Кровь и мёд

22
18
20
22
24
26
28
30

Я доплела ей косу и завязала алой лентой.

– Ля-Вуазен еще не приняла решения.

Взгляд ее карих глаз был очень серьезен.

– Но у вас ведь был с ней уговор.

Мне не хватило духу сказать Габи, что наша сделка с Ля-Вуазен была довольно туманной – например, мы не условились о том, найду ли я брата Габи живым или мертвым. Я перебросила косу ей через плечо.

– Все как-нибудь да разрешится.

Удовлетворенная моим ответом, Габи посмотрела на Анселя.

– Я могу почитать по губам, что они говорят, если хотите.

Замечтавшийся Ансель покраснел и отвел взгляд от Коко.
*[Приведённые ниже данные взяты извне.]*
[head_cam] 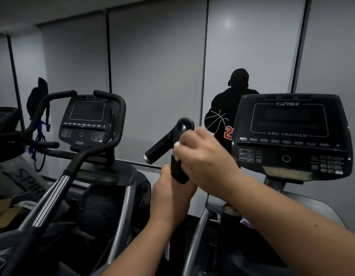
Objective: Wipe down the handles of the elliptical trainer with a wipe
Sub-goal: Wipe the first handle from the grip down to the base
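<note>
Right hand (204,156): fingers curled around the black handle (179,154), pressing a white wipe (176,145) against it. Only small scraps of wipe show past the fingers. Left hand (170,193): closed on the handle's lower shaft, nearer the camera. Handle sits centre-scene, glossy black, with a side grip angling down-left; left of the console (292,136) marked ARC TRAINER. Shaft below the hands hidden.

The black padded handle (179,152) stands at frame centre, the right hand (204,156) pressing a white wipe (176,148) on it above the left hand (170,194); the black Cybex console (292,136) sits right, a second black console (87,120) left
</note>
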A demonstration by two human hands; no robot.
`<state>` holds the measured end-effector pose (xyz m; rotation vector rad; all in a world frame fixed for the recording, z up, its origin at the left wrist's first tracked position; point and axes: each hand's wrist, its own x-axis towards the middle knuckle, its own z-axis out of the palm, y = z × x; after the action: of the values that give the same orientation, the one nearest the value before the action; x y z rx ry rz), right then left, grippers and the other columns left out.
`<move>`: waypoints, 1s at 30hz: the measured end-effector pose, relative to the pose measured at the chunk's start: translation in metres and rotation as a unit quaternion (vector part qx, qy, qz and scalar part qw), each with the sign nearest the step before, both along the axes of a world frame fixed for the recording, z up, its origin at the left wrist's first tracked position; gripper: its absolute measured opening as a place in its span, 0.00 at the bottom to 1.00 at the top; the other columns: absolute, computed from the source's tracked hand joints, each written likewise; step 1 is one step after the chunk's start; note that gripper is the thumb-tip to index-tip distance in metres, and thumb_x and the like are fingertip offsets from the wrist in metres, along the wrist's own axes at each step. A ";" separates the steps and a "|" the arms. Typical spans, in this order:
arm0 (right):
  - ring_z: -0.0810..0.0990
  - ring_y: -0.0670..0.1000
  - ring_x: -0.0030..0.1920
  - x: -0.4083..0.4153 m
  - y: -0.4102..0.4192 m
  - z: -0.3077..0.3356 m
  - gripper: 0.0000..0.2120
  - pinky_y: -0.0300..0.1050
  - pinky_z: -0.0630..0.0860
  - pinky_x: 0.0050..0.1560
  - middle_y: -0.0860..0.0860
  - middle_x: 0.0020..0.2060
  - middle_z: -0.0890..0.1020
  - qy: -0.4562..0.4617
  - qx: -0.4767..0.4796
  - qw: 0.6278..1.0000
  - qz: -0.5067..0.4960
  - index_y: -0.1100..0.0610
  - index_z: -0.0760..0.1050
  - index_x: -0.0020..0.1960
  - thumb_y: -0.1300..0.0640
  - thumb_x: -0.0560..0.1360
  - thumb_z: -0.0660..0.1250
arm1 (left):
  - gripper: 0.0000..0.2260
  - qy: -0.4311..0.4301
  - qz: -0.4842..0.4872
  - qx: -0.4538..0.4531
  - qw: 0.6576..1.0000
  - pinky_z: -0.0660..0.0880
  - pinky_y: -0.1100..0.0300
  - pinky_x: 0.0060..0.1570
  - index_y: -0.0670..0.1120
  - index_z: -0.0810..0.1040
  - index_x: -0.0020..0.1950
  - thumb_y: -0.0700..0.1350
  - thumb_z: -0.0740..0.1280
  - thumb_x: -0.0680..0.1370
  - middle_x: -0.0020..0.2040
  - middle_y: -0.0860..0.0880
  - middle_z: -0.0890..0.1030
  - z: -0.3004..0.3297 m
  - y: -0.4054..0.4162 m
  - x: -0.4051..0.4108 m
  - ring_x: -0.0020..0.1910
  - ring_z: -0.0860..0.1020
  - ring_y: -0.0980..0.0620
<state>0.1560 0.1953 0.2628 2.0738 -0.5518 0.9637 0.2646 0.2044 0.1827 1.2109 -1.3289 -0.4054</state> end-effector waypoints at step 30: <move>0.76 0.61 0.40 0.006 -0.013 0.014 0.08 0.54 0.75 0.34 0.58 0.41 0.77 -0.181 0.023 0.983 0.025 0.62 0.83 0.45 0.62 0.77 0.65 | 0.12 0.016 0.006 0.045 0.999 0.78 0.50 0.39 0.53 0.70 0.45 0.55 0.71 0.72 0.37 0.51 0.81 0.006 0.004 -0.001 0.38 0.80 0.47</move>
<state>0.1620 0.1820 0.2767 1.9690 -0.7169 1.3830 0.2639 0.2087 0.1883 1.2821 -1.2869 -0.4774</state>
– Хотя они ничего интересного не обсуждают. – Габи подалась вперед и сосредоточенно поморщилась. – Что-то о том, что шассеры сожгли бордель. Не знаю, правда, что такое бордель. – Снова откинувшись назад, она похлопала Анселя по колену. – Мне нравится наша princesse, хотя некоторым тут – нет. Надеюсь, она тебя поцелует. Ты ведь этого хочешь, да? Я хочу, чтобы так вышло, только если и ты хочешь. И если она тоже этого хочет. Моя maman говорит, это называется «согласие»…

– Почему некоторым не нравится Коко? – спросила я, не обращая внимания на Анселя, который чуть не умер от стыда. Услышанное мне очень не понравилось, и я смерила сердитым взглядом тех ведьм, что сидели вокруг. – Они должны ее почитать, она ведь их принцесса.

Габи повертела в пальцах свою ленту.

– А, это потому что ее мать нас предала, и с тех пор мы блуждаем по лесам. Но это очень давно случилось, еще до моего рождения. Может, даже еще до рождения Козетты.

Горькая волна сожаления нахлынула на меня.

За все годы, что мы с Коко были знакомы, о ее матери мы не говорили никогда. Я всегда полагала, что она была Белой дамой – Алые встречались очень редко и рождались непредсказуемым образом, как альбиносы или люди, не способные различать цвета. Но в Шато я ее никогда не искала. Не хотела видеть мать, которая бросила собственную дочь.

Ирония моей собственной судьбы от меня не ускользнула.

– Ля-Вуазен вечно твердит, что «мы правили этой землей с самого ее сотворения, задолго до того, как боги отравили ее мертвым колдовством», – продолжала Габи. Низкий голос и каменное спокойствие Ля-Вуазен она изобразила на удивление похоже. – Видимо, это значит, что ей много-много лет. Мне кажется, она вместе с Николиной ест сердца, но maman мне запрещает об этом говорить. – Габи оглянулась на мать, и ее подбородок слегка дрогнул.

– А давай еще, – сказала я быстро, надеясь ее отвлечь. – Изобрази опять Ля-Вуазен. У тебя здорово получается.

Габи широко улыбнулась, а потом скорчила преувеличенно-суровую гримаску.

– «Габриэль, я не жду, что ты осознаешь подлинную ценность нашего исконного и бессмертного наследия, однако прошу тебя, более не води предназначенных для гаданий животных на прогулки. Они не домашние питомцы».